仁左衛門が「松竹大歌舞伎 西コース」への思いを語りました

仁左衛門が『松竹大歌舞伎』西コースへの思いを語りました


 8月31日(水)~9月25日(日)、(社)全国公立文化施設協会主催「西コース 松竹大歌舞伎」が上演されます。演目は『雨の五郎』『義経千本桜 茶店 すし屋』、出演は片岡仁左衛門をはじめ、片岡秀太郎、片岡孝太郎、片岡愛之助、坂東竹三郎、坂東薪車、市川高麗蔵、坂東彌十郎と華やかな顔ぶれの公演です。上演に先立ち、『義経千本桜 茶店 すし屋』でいがみの権太を勤める仁左衛門が、公演への思いを語りました。

片岡仁左衛門
 一昨年(平成21年)東コースの巡業にうかがって、各地の皆様の大変な熱気を肌で感じて参りました。そして、さらに多くの方々にこの感動を味わっていただきたいと願っておりましたので、今年また巡業におうかがいできることを大変嬉しく思っています。今回は東日本大震災の後の公演でございます。自粛の精神も必要ですが、日本を活気づけ、被災地の皆様のお力になることも大切です。そのためには文化も大事、皆様の気持ちが活気づいていただけるように頑張りたい、そして歌舞伎の底力を皆様にお見せしたいと思っています。

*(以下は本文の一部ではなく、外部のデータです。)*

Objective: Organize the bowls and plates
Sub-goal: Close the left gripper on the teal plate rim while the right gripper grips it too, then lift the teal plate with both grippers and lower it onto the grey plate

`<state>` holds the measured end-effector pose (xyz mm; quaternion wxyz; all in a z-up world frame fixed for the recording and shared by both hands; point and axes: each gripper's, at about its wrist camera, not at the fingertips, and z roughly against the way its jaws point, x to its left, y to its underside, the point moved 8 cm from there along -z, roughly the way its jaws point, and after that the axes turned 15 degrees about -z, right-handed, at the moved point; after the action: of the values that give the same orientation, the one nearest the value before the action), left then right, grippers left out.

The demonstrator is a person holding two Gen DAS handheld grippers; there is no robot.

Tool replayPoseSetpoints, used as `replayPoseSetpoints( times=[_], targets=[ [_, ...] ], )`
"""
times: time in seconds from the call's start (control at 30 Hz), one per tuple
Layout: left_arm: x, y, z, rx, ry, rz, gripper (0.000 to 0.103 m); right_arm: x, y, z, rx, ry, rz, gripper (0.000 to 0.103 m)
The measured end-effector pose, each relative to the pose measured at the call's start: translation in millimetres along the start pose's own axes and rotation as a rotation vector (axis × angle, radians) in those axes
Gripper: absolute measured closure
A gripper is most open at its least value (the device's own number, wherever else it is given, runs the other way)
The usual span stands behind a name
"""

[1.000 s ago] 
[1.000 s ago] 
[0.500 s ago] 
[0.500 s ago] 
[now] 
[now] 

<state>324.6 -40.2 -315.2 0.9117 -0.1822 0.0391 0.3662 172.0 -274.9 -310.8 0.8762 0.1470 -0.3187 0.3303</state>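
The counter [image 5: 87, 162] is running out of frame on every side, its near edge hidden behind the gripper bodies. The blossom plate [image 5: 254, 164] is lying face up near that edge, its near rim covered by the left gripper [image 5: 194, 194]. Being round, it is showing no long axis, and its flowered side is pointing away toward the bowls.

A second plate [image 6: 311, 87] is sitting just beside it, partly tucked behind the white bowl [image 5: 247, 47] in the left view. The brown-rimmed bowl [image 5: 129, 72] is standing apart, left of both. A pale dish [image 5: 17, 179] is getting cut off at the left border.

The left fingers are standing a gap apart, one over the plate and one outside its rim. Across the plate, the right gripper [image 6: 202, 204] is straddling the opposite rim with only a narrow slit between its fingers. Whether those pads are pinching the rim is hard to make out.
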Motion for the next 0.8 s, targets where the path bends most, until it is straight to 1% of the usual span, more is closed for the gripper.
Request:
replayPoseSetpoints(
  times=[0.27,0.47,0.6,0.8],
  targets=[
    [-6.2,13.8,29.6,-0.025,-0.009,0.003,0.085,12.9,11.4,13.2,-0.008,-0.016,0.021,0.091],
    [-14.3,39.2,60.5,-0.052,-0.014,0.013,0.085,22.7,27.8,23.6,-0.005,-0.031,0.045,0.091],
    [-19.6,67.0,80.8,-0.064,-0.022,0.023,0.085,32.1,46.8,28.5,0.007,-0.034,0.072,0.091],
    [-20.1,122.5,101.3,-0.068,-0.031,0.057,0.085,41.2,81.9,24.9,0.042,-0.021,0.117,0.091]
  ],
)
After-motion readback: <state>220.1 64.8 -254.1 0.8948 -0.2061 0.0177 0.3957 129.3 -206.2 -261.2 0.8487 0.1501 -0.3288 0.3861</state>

 『義経千本桜 茶店 すし屋』は私独自の台本になります。今の時代、何を訴えるかを絞ってお伝えしないと、なかなかお客様の気持ちを掴まえることが出来ません。ですから、物語を権太一人に絞り、権太の愛情を強調しています。権太には様々な愛があります。親を慕う気持ち、自分の家族への愛、そして主人への忠節、このお芝居はそのバランスが良く描かれています。権太の愛情を強調する事で、最後に起こる悲劇がさらに際立ってくるのではないでしょうか。

 今回の公演は歌舞伎初心者の方にも十分にわかっていただけて心に残る、そして歌舞伎の醍醐味がたっぷりと味わえるとても良い狂言立てになっています。私達役者はお客様が喜んで下さった雰囲気を吸収した時に生き甲斐を感じます。お客様の反応が支えです、ぜひ大勢のお客様に足をお運びいただきたいと思っています。